Material provided ::

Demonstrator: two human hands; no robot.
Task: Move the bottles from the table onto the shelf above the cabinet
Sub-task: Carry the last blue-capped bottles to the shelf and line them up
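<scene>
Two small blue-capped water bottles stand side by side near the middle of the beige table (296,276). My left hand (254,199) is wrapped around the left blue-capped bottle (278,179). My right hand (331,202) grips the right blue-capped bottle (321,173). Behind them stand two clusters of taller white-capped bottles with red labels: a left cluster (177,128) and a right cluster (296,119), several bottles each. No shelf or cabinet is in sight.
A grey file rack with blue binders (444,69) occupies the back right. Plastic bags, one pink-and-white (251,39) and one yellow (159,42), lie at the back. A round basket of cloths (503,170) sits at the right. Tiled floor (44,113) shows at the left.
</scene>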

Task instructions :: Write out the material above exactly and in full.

Reply ::
Demonstrator: two human hands; no robot.
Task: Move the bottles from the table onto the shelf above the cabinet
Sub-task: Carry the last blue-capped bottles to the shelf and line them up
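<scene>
Two small blue-capped water bottles stand side by side near the middle of the beige table (296,276). My left hand (254,199) is wrapped around the left blue-capped bottle (278,179). My right hand (331,202) grips the right blue-capped bottle (321,173). Behind them stand two clusters of taller white-capped bottles with red labels: a left cluster (177,128) and a right cluster (296,119), several bottles each. No shelf or cabinet is in sight.
A grey file rack with blue binders (444,69) occupies the back right. Plastic bags, one pink-and-white (251,39) and one yellow (159,42), lie at the back. A round basket of cloths (503,170) sits at the right. Tiled floor (44,113) shows at the left.
</scene>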

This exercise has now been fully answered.